Наша интеллектуальная зрелость как личностей чем-то напоминает процесс создания рисунков или карт окружающей нас действительности. Мы начинаем с примитивных, буквальных отображений того, что видим вокруг себя, а затем переходим к более точным и более абстрактным пред­ставлениям о географическом и топографическом пространстве. Иными сло­вами, мы последовательно продвигаемся от изображения того, что видим, к изображению того, что знаем. Винсент Вирга, эксперт в области картогра­фии, сотрудничающий с Библиотекой Конгресса США, заметил, что стадии развития наших картографических навыков очень похожи на общие стадии когнитивного развития ребёнка, выявленные Жаном Пиаже, швейцарским физиологом, жившим в XX веке. Мы прогрессируем от эгоцентричного, детского, чисто чувственного восприятия мира к более абстрактному и объек­тивному взрослому анализу накопленного опыта. «Поначалу, - замечает Вирга, описывая процесс улучшения качества карт, изо­бражаемых детьми, - восприятие и способность к отображению действитель­ности не вполне соответствуют друг другу; присутствуют лишь простейшие топографические связи, а перспективе или расстояниям не уделяется доста­точного внимания. Затем начинает развиваться интеллектуальный "реализм" позволяющий изобразить всё что угодно с помощью более пропорциональ­ных связей. И наконец, появляется визуальный "реализм", использующий для достижения результата научные расчёты».
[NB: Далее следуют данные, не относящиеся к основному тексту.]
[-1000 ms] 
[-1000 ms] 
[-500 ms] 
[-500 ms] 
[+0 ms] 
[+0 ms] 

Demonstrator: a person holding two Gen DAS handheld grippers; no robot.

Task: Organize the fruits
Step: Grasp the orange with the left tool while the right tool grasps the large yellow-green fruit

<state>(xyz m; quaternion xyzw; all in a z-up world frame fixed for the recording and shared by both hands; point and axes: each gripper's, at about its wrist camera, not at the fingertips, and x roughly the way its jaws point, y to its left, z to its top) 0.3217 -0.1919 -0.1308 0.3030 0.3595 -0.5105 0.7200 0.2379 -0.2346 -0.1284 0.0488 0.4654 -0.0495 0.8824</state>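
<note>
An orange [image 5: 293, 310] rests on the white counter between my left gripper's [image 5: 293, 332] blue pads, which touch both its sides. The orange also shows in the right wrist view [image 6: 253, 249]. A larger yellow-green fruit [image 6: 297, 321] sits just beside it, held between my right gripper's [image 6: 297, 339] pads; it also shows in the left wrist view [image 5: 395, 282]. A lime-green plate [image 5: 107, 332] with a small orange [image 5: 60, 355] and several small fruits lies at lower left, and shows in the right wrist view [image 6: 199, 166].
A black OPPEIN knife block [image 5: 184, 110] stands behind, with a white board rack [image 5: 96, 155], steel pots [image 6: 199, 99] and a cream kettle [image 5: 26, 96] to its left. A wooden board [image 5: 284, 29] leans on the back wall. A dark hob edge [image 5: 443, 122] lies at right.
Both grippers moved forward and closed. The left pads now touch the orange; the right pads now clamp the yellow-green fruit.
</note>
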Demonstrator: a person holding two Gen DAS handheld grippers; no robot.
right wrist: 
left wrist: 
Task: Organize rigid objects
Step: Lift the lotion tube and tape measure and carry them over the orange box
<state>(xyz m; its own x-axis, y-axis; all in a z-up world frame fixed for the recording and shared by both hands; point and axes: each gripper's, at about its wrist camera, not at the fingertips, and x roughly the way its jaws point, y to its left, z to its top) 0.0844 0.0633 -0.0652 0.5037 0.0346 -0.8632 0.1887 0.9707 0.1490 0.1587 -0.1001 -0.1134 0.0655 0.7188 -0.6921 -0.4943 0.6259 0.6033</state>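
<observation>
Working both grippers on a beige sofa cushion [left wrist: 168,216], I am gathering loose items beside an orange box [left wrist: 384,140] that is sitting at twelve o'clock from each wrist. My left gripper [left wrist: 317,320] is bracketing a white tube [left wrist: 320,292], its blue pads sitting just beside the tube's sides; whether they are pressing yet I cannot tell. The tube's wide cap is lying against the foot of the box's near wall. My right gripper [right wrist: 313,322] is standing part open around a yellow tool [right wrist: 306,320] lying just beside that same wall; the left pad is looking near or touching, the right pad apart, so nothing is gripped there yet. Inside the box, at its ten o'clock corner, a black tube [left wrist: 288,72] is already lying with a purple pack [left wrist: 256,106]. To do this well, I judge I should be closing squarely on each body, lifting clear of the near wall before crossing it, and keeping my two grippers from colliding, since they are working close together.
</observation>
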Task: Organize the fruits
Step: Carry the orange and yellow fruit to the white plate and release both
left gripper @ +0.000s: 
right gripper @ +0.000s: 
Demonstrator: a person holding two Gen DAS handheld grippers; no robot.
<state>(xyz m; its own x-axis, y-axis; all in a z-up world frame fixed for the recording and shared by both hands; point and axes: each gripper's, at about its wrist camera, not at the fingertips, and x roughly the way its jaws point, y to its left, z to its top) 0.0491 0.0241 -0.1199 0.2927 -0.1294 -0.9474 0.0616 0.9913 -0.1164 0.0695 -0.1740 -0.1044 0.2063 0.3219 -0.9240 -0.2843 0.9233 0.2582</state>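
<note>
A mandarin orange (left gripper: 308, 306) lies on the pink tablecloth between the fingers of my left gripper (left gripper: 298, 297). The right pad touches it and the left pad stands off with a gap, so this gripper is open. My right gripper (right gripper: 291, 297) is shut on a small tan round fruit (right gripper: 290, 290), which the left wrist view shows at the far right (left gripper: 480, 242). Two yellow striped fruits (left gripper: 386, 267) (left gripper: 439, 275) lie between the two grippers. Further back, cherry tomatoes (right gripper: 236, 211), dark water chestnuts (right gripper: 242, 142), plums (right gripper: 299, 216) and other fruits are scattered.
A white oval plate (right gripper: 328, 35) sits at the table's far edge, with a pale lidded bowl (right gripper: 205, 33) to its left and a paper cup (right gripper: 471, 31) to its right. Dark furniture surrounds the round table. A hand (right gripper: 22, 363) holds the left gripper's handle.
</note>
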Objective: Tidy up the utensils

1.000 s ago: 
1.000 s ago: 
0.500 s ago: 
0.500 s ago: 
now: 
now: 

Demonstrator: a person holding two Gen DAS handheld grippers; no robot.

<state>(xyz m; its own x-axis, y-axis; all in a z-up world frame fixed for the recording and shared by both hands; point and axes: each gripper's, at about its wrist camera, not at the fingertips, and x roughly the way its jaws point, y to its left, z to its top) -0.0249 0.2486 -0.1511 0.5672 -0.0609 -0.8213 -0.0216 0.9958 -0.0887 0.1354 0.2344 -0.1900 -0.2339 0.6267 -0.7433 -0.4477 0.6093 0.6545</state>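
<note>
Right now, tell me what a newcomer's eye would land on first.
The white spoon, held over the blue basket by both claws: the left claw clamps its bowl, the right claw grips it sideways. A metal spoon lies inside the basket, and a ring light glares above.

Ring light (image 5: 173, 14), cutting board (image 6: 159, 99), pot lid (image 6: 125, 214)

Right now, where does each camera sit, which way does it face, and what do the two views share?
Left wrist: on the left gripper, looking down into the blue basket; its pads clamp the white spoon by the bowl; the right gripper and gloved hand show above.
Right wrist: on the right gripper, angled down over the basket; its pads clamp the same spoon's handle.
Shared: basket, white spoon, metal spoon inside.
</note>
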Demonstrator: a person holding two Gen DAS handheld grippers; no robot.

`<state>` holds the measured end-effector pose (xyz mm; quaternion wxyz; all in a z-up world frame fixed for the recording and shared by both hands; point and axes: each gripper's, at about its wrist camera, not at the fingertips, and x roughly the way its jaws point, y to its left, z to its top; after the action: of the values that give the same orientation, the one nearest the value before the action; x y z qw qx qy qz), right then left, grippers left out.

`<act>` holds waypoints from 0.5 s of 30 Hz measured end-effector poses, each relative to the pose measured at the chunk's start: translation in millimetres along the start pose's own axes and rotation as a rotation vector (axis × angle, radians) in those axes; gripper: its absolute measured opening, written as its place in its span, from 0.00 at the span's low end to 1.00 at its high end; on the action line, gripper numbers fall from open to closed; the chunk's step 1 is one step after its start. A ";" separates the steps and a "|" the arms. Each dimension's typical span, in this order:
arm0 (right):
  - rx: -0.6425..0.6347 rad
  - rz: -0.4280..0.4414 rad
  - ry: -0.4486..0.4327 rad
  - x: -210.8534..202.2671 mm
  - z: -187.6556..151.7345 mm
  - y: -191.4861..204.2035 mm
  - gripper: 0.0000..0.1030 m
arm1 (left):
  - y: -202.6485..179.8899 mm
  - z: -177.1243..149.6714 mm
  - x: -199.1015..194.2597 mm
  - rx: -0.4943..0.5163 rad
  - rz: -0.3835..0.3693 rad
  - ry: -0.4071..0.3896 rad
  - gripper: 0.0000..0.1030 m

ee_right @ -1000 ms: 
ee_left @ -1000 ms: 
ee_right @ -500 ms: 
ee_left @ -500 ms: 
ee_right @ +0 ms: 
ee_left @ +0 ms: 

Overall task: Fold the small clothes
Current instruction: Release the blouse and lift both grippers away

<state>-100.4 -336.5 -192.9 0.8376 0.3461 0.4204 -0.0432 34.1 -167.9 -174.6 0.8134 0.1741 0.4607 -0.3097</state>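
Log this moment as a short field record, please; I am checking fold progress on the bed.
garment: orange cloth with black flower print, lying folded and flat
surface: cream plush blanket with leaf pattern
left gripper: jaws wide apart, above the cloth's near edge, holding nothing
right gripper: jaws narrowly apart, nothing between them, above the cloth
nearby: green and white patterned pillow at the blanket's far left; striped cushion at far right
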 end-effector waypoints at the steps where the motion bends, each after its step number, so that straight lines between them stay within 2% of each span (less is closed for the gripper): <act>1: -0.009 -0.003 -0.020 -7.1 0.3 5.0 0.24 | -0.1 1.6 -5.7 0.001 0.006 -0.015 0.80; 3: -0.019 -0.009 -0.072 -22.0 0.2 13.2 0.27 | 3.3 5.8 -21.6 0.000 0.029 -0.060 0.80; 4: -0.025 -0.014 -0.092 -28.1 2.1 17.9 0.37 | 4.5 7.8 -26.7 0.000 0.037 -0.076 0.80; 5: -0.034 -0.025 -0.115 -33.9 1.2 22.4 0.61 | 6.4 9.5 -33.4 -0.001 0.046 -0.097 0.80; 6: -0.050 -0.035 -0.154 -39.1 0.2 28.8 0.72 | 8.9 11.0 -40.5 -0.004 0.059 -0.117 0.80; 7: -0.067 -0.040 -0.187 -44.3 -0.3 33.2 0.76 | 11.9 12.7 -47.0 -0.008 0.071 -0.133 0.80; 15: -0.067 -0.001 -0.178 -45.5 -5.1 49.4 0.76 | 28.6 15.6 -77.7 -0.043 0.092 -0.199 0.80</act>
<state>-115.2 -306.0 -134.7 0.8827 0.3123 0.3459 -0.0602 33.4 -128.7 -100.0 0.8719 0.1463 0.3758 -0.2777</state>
Все те шаги, что мы делаем в этом процессе формирования интеллекту­альной зрелости, заметны при детальном изучении истории картографии. Первые карты, созданные человеком, были нацарапаны палкой в грязи или камнем на скале. Они не были детальными и напоминали детские каракули. Постепенно рисунки становились более реалистичными. В них появились реальные пространственные пропорции, причём даже при изображении зон, неподвластных человеческому взгляду. Со временем реализм обрёл науч­ность - как с точки зрения точности, так и с точки зрения степени абстрак­ции. Картографы начали пользоваться сложными инструментами, такими как компасы, указывавшие направление, и теодолиты для измерения угловых расстояний. Они стали всё чаще полагаться на математические расчёты и фор­мулы. В ходе последовавшего за этим интеллектуального скачка карты стали использоваться не только для того, чтобы максимально детально изобразить те или иные регионы Земли или небесной сферы, но и для выражения идей: создания плана битвы, анализа распространения эпидемии или прогноза роста народонаселения. «С точки зрения мышления, интеллектуальный процесс преобразования пространственного опыта в пространственную абстракцию оказался настоящей революцией», - пишет Вирга.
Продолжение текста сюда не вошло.